Wiederherstellung des Vertrauens: der Korfu-Prozess
Der Korfu-Prozess begann mit einer Krise und einem Vorschlag. Im Juni 2008 verwies der russische Präsident Dmitri Medwedew auf die Notwendigkeit einer Bestandsaufnahme der sicherheitspolitischen Abmachungen aus der Zeit nach dem Kalten Krieg und forderte einen neuen europäischen Sicherheitsdialog, an dessen Ende ein rechtlich bindender Vertrag stehen sollte.
Der Krieg im Südkaukasus im August 2008 machte deutlich, welche Gefahren für die kollektive Sicherheit ungelöste Konflikte im OSZE‑Raum nach wie vor in sich bergen und wie notwendig es ist, sich mit neuen und schon bestehenden Bedrohungen auseinanderzusetzen. Zwei Monate nach dem Krieg äußerte der französische Präsident Nicolas Sarkozy den Wunsch nach einem OSZE‑Gipfel, auf dem der Vorschlag Medwedews und die Vorstellungen der EU bezüglich einer europäischen Sicherheitsarchitektur erörtert werden sollten.
Finnland griff als Inhaber des OSZE‑Vorsitzes 2008 die Diskussion auf dem Ministerratstreffen von Helsinki im Dezember desselben Jahres wieder auf. Im Juni 2009 ließ der griechische Vorsitz ein informelles Treffen der OSZE‑Außenminister auf der Insel Korfu folgen, an dem auch Vertreter der NATO, der EU, der Organisation des Vertrags über kollektive Sicherheit (OVKS) und der GUS teilnahmen.
Bei diesem Treffen erfolgte der Startschuss zum Korfu-Prozess, durch den das Vertrauen zwischen den Staaten wiederhergestellt und der Dialog über die euroatlantische und eurasische Sicherheit vorangetrieben werden soll. Dem Beschluss wurde im Dezember 2009 auf dem Ministerratstreffen der OSZE in Athen eine offizielle Form gegeben. Er baut auf drei grundsätzlichen Leitgedanken auf:
- Festhalten am Konzept der umfassenden, kooperativen und unteilbaren Sicherheit
- Einhaltung der OSZE‑Normen, ‑Prinzipien und ‑Verpflichtungen in allen drei Dimensionen der OSZE, nach Treu und Glauben, ohne Einschränkung und von allen in gleicher Weise
- Entschlossenheit, die Partnerschaft und Zusammenarbeit im OSZE‑Raum sowie die Wirksamkeit der OSZE und ihren Beitrag zur Sicherheit zu verstärken
Unter kasachischem Vorsitz ging der Korfu-Prozess 2010 in Form regelmäßiger Treffen in Wien weiter. Im Juli wurden auf einem informellen Treffen der OSZE‑Außenminister in Almaty die Fortschritte überprüft. Diese Gespräche wiederum führten zu dem Beschluss, am 1. und 2. Dezember 2010 ein Gipfeltreffen in Astana abzuhalten. Dort soll auf höchster politischer Ebene ein Handlungsrahmen für die Schaffung einer euroatlantischen und eurasischen Sicherheitsgemeinschaft vereinbart werden.

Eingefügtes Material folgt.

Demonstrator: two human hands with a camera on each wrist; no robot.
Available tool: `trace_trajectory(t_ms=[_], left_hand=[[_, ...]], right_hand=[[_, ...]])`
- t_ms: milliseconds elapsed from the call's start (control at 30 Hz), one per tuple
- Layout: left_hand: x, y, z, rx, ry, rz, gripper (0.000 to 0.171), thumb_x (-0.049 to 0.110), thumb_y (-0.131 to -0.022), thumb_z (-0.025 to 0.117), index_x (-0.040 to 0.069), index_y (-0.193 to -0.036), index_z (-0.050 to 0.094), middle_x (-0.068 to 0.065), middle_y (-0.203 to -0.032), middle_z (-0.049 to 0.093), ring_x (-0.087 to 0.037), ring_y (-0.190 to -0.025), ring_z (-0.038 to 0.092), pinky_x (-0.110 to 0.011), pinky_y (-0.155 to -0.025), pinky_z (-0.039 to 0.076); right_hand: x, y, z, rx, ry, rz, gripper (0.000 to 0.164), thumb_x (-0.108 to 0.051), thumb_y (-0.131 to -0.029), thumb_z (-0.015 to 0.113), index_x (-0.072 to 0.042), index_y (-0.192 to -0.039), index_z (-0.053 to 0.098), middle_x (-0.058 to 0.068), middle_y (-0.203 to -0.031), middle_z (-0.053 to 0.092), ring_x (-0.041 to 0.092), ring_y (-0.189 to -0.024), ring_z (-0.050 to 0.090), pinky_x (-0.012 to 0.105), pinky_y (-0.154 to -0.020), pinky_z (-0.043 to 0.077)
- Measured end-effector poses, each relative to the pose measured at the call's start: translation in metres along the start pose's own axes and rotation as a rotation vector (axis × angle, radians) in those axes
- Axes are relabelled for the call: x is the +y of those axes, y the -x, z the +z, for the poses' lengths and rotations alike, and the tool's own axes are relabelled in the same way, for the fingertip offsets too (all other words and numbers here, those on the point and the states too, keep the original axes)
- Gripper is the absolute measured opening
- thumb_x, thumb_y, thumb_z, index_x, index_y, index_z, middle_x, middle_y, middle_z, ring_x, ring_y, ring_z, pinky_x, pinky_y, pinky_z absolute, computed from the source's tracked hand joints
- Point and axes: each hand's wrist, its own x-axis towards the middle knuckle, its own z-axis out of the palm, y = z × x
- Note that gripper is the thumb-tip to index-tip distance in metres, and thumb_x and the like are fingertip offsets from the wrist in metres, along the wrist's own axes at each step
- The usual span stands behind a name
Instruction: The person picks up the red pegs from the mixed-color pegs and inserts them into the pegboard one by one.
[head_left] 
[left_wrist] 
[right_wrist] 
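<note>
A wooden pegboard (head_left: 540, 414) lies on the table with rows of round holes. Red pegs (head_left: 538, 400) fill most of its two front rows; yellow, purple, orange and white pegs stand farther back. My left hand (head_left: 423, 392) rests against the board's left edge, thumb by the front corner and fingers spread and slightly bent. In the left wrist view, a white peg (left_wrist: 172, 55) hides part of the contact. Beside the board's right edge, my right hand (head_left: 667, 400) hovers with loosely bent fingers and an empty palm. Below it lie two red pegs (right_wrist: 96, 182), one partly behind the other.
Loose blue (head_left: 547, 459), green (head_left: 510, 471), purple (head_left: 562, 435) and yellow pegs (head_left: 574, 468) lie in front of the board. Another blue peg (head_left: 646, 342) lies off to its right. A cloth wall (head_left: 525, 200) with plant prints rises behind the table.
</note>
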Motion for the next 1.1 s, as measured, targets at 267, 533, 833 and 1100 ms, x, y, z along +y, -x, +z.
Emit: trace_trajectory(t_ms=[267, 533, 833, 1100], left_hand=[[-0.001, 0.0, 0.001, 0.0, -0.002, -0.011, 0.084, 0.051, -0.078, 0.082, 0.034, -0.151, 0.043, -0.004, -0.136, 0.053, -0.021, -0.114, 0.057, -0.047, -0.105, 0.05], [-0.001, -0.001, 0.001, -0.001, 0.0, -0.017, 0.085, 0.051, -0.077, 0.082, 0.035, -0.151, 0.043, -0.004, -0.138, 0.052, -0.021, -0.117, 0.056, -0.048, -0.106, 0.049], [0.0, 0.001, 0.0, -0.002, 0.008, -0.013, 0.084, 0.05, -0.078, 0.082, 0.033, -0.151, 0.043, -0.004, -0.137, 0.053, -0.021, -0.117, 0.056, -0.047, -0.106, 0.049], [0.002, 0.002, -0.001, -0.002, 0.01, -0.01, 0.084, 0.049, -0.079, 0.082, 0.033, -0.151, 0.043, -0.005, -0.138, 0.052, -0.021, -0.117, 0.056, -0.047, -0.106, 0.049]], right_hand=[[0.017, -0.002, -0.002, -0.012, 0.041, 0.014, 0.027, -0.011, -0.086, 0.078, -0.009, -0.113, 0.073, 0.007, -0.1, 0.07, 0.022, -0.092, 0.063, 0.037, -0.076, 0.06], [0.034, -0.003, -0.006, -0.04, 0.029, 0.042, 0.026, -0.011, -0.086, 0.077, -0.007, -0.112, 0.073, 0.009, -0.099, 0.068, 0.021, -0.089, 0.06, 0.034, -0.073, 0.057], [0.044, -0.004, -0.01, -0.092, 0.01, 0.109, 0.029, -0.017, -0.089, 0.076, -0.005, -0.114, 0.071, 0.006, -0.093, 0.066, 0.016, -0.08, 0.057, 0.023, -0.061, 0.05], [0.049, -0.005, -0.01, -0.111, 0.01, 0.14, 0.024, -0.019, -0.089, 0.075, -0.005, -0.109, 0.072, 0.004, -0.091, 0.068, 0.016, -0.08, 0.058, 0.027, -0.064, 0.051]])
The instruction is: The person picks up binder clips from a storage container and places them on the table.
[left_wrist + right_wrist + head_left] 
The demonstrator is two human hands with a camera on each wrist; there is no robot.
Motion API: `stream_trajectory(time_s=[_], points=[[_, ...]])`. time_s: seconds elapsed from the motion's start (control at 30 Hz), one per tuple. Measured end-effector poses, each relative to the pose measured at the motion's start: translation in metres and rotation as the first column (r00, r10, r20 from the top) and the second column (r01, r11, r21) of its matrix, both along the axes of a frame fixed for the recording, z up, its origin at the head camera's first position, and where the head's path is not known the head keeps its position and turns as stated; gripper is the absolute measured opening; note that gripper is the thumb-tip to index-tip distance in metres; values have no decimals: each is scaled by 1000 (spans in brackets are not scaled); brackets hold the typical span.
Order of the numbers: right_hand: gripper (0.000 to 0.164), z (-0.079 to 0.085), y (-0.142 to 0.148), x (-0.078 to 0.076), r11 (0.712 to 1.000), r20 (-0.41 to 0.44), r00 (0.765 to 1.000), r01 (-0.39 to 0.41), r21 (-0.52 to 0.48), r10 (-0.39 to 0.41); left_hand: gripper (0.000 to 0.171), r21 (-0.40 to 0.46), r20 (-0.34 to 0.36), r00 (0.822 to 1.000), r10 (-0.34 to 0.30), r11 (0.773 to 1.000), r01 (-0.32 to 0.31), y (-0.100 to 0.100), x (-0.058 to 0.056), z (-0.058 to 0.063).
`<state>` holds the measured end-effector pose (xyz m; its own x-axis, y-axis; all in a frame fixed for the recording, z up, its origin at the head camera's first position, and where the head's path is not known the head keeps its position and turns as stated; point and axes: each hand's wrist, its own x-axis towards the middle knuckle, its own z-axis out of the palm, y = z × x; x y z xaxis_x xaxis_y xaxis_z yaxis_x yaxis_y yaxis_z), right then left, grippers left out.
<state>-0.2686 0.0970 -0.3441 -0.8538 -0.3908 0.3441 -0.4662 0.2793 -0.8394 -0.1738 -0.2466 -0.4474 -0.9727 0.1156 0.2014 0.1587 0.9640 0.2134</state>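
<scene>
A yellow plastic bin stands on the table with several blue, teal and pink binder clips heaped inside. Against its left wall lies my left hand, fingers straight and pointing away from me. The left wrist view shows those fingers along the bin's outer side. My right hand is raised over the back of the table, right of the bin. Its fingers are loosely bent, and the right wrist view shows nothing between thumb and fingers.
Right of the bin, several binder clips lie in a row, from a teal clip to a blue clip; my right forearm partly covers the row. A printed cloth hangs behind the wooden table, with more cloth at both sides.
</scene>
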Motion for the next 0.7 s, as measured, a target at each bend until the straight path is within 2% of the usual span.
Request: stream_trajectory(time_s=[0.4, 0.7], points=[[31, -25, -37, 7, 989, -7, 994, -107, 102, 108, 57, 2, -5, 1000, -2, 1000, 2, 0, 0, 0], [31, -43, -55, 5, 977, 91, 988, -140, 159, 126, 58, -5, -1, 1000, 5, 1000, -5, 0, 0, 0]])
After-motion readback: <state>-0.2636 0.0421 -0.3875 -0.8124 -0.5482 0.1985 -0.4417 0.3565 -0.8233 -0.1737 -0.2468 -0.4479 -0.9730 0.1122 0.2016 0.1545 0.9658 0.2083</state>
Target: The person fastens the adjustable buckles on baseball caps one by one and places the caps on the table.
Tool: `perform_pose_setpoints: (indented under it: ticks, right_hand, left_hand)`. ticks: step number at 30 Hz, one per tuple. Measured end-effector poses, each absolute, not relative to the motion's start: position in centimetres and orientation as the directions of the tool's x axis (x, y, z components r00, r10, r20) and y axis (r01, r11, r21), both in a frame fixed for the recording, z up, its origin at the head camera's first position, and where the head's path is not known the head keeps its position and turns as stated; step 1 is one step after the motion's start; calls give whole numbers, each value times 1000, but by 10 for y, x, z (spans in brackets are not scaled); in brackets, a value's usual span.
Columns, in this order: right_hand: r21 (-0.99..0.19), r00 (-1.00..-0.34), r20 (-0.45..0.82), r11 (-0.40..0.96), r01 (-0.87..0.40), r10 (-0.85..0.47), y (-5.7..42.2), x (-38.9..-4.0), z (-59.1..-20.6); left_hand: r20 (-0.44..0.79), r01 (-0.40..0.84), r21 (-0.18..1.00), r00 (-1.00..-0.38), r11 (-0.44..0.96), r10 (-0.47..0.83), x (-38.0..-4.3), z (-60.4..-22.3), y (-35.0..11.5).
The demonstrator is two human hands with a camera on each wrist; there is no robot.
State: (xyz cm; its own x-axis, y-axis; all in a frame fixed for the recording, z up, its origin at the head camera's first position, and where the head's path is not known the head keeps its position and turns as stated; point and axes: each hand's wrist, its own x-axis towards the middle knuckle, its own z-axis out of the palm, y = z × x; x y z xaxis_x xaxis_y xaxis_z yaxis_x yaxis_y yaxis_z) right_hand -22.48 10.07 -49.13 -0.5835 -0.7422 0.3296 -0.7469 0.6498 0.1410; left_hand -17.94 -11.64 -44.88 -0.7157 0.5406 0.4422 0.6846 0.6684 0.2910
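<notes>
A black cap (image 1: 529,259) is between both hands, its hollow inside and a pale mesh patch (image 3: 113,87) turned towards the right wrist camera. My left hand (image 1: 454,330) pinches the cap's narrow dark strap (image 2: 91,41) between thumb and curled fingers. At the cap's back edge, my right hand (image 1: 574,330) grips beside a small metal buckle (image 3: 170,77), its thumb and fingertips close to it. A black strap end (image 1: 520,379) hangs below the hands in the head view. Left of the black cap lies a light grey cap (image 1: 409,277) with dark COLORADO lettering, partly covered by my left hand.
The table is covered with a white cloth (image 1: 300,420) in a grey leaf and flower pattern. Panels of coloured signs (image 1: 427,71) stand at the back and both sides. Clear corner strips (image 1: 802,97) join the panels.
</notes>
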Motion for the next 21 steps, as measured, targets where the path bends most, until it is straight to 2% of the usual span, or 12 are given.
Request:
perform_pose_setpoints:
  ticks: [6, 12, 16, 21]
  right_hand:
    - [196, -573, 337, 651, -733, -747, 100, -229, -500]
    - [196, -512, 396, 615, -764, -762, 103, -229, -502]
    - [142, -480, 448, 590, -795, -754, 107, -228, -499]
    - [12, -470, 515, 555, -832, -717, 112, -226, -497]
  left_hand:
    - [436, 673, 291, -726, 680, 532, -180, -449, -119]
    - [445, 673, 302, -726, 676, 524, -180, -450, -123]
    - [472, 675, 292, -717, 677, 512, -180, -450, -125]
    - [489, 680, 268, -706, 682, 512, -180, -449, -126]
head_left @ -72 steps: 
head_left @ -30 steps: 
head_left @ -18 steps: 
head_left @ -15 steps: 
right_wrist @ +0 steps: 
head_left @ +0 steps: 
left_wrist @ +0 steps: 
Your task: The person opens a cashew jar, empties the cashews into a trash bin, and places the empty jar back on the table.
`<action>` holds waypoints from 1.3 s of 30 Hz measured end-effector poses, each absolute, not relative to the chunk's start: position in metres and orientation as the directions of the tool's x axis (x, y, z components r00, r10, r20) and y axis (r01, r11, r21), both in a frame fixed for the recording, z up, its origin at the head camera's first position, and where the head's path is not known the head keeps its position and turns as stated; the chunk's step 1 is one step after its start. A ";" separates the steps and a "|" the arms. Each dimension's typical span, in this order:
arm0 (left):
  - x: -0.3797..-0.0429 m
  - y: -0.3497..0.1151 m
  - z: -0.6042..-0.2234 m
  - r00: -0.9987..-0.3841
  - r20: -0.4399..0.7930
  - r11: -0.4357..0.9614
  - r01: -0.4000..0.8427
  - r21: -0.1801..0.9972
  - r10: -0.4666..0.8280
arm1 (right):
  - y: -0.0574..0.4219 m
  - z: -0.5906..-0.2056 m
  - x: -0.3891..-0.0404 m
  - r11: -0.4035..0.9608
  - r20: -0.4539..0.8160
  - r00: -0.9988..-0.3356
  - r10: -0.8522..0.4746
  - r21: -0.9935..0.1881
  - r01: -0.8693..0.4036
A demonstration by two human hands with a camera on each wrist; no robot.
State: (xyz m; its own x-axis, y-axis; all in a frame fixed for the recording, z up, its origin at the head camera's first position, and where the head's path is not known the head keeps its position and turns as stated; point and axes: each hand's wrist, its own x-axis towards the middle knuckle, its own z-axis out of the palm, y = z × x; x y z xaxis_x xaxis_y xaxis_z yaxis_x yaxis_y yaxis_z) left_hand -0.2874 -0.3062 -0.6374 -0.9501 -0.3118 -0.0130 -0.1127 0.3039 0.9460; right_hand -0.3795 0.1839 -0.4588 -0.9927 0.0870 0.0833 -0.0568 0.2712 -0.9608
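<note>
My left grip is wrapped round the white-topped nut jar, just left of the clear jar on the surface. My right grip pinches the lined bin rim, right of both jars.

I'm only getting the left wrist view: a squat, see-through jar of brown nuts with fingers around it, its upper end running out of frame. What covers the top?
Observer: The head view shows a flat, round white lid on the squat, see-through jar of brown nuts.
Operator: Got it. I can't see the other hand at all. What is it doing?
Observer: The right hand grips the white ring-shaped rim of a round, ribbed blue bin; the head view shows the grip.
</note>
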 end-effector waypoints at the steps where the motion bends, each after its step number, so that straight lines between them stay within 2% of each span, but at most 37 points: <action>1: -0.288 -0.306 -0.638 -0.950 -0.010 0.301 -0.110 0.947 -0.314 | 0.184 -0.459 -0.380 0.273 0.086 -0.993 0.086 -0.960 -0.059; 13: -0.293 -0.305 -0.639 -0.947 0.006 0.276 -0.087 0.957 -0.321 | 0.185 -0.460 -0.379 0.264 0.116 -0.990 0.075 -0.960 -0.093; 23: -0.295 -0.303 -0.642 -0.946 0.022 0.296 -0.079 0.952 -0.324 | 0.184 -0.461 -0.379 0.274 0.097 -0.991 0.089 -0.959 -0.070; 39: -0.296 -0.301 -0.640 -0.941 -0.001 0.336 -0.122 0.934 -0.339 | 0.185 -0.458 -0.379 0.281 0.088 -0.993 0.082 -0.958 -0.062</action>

Die OSZE‑Außenminister vereinbarten, dass sich der Korfu-Prozess auf acht Themen konzentrieren solle:
- Umsetzung aller Normen, Grundsätze und Verpflichtungen der OSZE
- die Rolle der OSZE bei der Frühwarnung, Konfliktverhütung und -lösung, Krisenbewältigung und Stabilisierung der Lage in der Konfliktfolgezeit
- die Rolle der Systeme für Rüstungskontrolle und Vertrauens- und Sicherheitsbildung für den Aufbau von Vertrauen in einem sich laufend verändernden Sicherheitsumfeld; transnationale und multidimensionale Bedrohungen und Herausforderungen; Herausforderungen im Wirtschafts- und Umweltbereich
- Menschenrechte und Grundfreiheiten sowie Demokratie und Rechtsstaatlichkeit
- Verstärkung der Wirksamkeit der OSZE
- Zusammenwirken mit anderen Organisationen und Institutionen auf Grundlage der Plattform für kooperative Sicherheit von 1999.